A number of City of London Investment Trust’s holdings have resumed dividend payouts
October 29, 2020
  • The case for City of London Investment Trust, a defensive UK equity income fund
  • The appeal and risks of UK equity income
IC TIP: Buy at 329.2p
Tip style
Income
Risk rating
High
Timescale
Long Term
Bull points

High yield 

Strong record of dividend increases

Defensive positioning

Overseas equity holdings

Bear points

Recent under performance

Share price volatility

In a year marked by savage dividend cuts, UK equity income investors might finally have some cause for optimism. Link Asset Services’ latest UK Dividend Monitor report says that “some signs of light” are finally appearing for income hunters. This includes companies resuming their dividends, fewer dividend cuts being made, and greater clarity over the state of companies’ operations. But despite Link forecasting a fairly attractive average yield of between 3.3 and 3.6 per cent for the UK market in the next 12 months, challenges remain. So while UK equities could still form part of an income portfolio, it may be best to get exposure to them via a fund with a resilient and selective process.

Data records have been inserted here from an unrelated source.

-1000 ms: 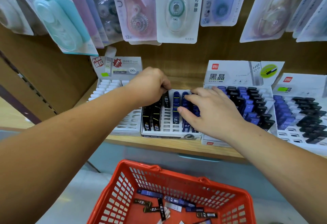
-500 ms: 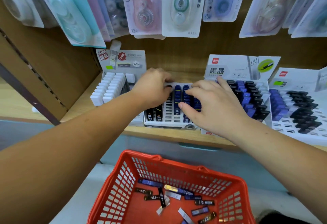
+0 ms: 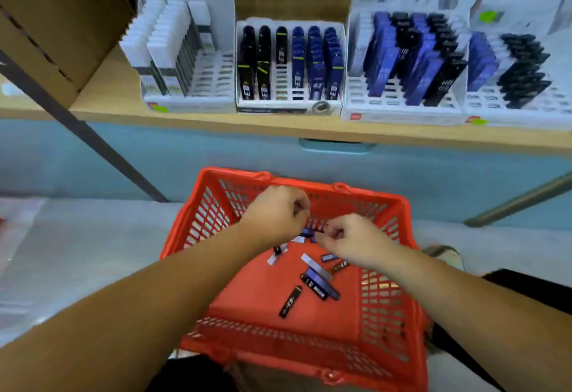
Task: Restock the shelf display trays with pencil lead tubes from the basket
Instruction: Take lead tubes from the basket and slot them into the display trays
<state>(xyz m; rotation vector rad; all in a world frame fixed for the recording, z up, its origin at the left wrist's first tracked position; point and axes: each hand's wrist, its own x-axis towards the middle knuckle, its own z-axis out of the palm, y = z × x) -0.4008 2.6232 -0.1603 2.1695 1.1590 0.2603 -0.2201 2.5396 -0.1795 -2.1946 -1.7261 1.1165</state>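
The scene was brightly and evenly lit, with no hard shadows; only soft shade sat under the shelf (image 3: 278,131) edge and inside the red basket (image 3: 383,323). Motion blur smeared the whole frame, so print on the display trays (image 3: 289,103) was unreadable and the lead tubes (image 3: 290,301) looked soft. Both the left hand (image 3: 278,213) and the right hand (image 3: 356,241) were blurred at the fingers. Wide-angle distortion bent the shelf line and stretched the forearms toward the lower corners. A pale glare washed the floor (image 3: 77,252) at left.
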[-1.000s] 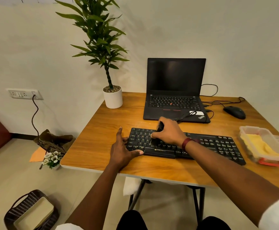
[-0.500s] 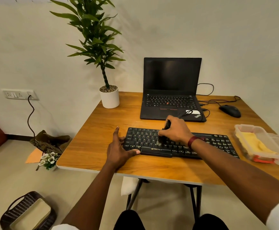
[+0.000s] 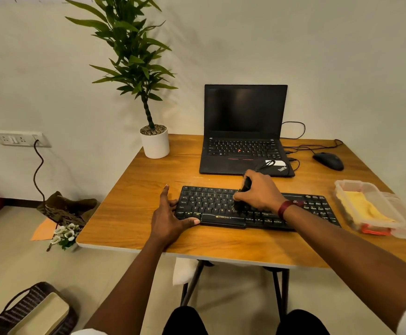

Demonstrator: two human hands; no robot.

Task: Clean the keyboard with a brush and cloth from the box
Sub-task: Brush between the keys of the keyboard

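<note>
A black keyboard [image 3: 211,204] lies across the front of the wooden table [image 3: 134,197]. My right hand [image 3: 261,193] grips a small black brush [image 3: 240,206], its bristles down on the keys near the keyboard's middle. My left hand [image 3: 169,215] rests flat against the keyboard's left end, fingers straight, thumb along the front edge. At the right, a clear plastic box [image 3: 369,187] holds a yellow cloth [image 3: 364,210].
An open black laptop [image 3: 244,131] stands behind the keyboard, a black mouse [image 3: 329,160] and cables to its right. A potted plant [image 3: 154,141] sits at the back left corner. On the floor are a woven basket [image 3: 31,310] and a small flower bunch [image 3: 65,234].
My right hand has swept the brush rightward along the keys, from the left part toward the middle. My left hand stays at the keyboard's left end. The view shifted slightly.
</note>
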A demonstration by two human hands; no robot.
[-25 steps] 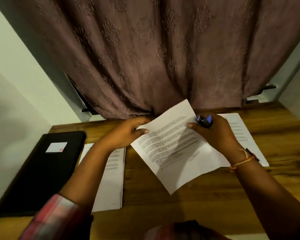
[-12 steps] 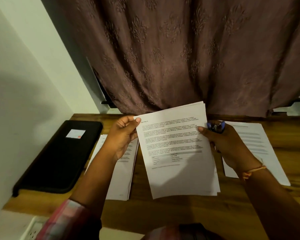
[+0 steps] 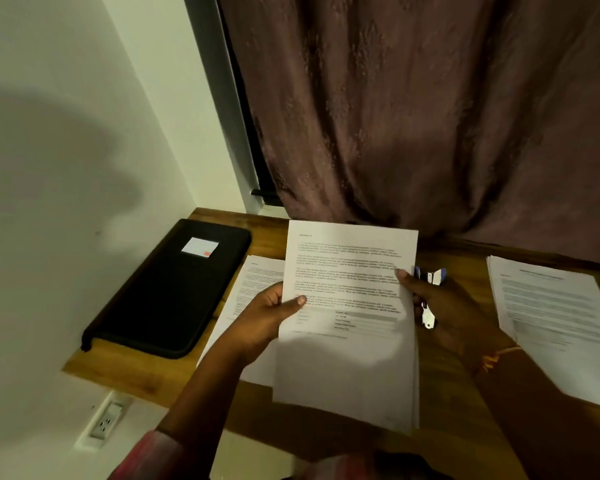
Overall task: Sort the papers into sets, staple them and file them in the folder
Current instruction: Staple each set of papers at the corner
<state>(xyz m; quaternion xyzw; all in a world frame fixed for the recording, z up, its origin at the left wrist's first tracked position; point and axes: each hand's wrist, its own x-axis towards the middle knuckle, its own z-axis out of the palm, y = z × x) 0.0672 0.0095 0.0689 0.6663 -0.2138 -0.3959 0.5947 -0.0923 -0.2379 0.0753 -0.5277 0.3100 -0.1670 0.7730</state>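
Honestly, with the left hand (image 3: pixel 267 317) pinching one edge of the paper set (image 3: pixel 347 368) and the right hand (image 3: pixel 447 310) pinching the other while also gripping the stapler (image 3: pixel 430 277), the sheets between them could slide crooked before stapling.

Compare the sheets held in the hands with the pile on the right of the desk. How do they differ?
The held sheets are up off the desk, gripped by the left hand and right hand; the right pile lies flat, untouched. The held sheets' heading sits top left; the right pile's is centred. Both are several white printed sheets.
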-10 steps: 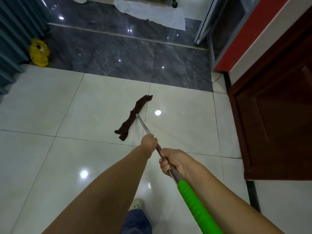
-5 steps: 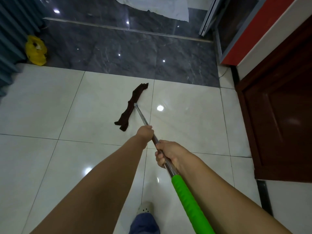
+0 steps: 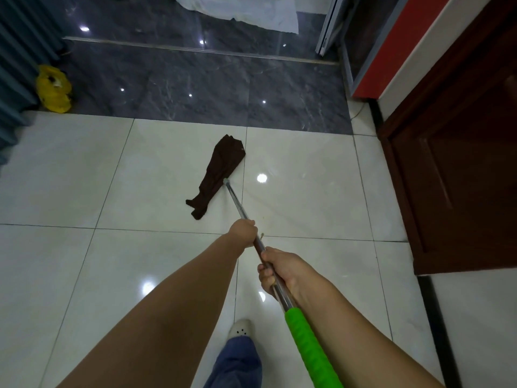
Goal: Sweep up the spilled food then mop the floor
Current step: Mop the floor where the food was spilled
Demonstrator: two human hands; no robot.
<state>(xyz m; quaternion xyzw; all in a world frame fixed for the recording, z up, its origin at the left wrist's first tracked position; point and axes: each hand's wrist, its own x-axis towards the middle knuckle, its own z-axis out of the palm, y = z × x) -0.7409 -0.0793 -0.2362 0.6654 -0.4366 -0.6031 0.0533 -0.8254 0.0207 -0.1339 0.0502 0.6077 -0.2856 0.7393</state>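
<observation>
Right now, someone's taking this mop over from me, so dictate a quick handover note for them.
Hands: the left hand grips the metal mop pole further down. The right hand grips it just ahead of the green grip.
Things: the brown mop head lies on the white tiles, short of the dark grey tiles.
Done: no pile of spilled food shows, so sweeping looks finished. One small speck lies by the left hand.
Left: mop the floor. How much is already mopped cannot be told.

Door (image 3: pixel 458 175) crowds right; yellow bag (image 3: pixel 53 89) far left.
</observation>
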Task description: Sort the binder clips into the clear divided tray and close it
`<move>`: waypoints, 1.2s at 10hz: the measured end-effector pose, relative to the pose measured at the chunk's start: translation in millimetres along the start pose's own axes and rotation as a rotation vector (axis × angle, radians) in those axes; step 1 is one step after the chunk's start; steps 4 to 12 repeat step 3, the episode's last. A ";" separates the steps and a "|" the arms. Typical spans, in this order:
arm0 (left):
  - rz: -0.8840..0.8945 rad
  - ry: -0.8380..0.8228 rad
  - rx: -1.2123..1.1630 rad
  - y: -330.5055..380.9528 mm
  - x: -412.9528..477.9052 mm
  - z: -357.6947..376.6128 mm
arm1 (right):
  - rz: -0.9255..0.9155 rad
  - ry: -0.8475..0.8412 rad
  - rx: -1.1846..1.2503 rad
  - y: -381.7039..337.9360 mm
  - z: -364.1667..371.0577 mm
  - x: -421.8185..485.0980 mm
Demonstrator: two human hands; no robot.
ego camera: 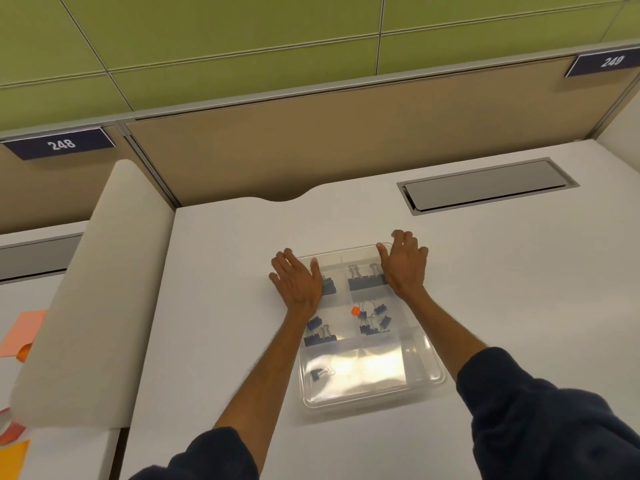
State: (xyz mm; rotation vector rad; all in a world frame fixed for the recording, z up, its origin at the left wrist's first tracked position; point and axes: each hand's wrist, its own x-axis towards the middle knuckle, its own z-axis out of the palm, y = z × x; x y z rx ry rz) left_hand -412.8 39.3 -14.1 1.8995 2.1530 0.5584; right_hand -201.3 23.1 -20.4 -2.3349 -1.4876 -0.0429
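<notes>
Both hands flat on far end of clear tray (424, 372) w/ blue clips (367, 282): left hand (297, 279) & right hand (405, 265), fingers apart, gripping nothing.

Tray (429, 344) far corners and some clips (328, 285) under both hands.

Bare worktop (221, 306) lies open left, right and above the clear divided tray (372, 398), while a padded divider (93, 289) blocks the frame's left.

tray (420, 344) mid-desk (221, 306) | clips (372, 318) inside | hatch (486, 184) behind-right
</notes>
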 end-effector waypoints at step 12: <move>0.288 -0.064 -0.040 0.1 -28.4 15.0 | -0.232 -0.215 0.032 -15.8 10.9 -18.9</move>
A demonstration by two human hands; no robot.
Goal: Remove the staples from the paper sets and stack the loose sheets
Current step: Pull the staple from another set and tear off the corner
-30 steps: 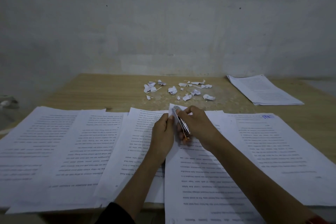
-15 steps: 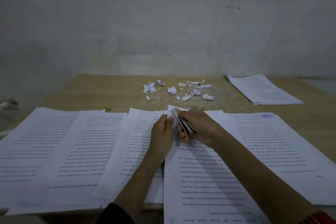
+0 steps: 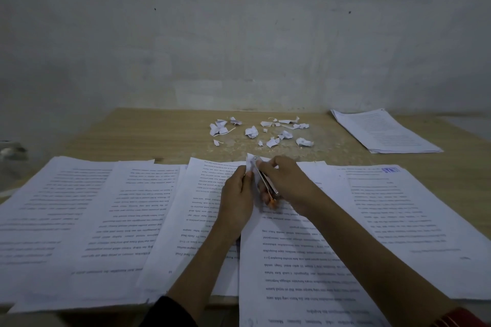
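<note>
With left hand (image 3: 236,194) grip pinched on a corner of the white printed paper set (image 3: 292,260) at frame centre, right hand (image 3: 288,183) grip clamped on slim silver orange-tipped tool (image 3: 266,182), lever gently, avoiding tears.

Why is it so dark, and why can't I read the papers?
Head view: the light is dim and flat, no glare; only the metal tool in the right hand catches a little light; the print on the paper sheets is small, soft and upside down.
</note>
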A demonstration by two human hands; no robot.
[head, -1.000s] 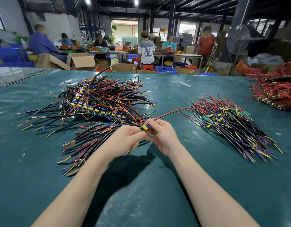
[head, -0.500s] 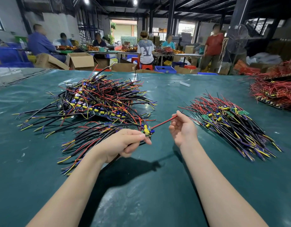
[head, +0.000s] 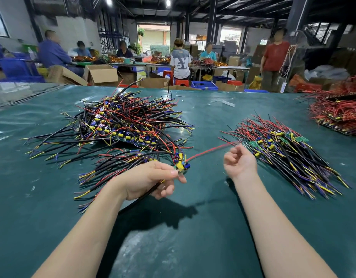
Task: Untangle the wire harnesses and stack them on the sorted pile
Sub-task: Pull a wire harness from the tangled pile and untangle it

One fund that has stood out as a UK equity income play in difficult times is City of London Investment Trust (CTY). It trust looks to grow income and capital over the long term by mainly investing in UK equities and had a dividend yield of nearly 6 per cent as of 23 October.

The trust's board has maintained a focus on increasing its dividend and has now done this for 54 years in a row. Like many other closed-ended equity income funds, City of London Investment Trust can draw on revenue reserves to cover income shortfalls in difficult times. The trust has revenue reserves worth £45.62m, which could cover over half a year's worth of the dividends it is paying in its current financial year, according to the Association of Investment Companies (AIC).

The trust cannot entirely escape the concentrated UK market, where just a handful of stocks account for much of the income, and has been hit hard at a time when many investors are fleeing UK assets. On a total return basis, the trust’s shares were down by 18.5 per cent in the year to 22 October, lagging the FTSE All-Share index. Investment trust shares can fall further than the markets they invest in during times of volatility because of their ability to gear – ie, take on debt.

However, Job Curtis, manager of City of London Investment Trust, can take defensive measures that should protect the portfolio in the longer term. As he recently explained, the trust is underweight troubled industries that make up a big part of the UK market, such as oil and gas. Mr Curtis has also exited positions in leisure and hospitality names such as Cineworld (CINE) and Whitbread (WTB) this year.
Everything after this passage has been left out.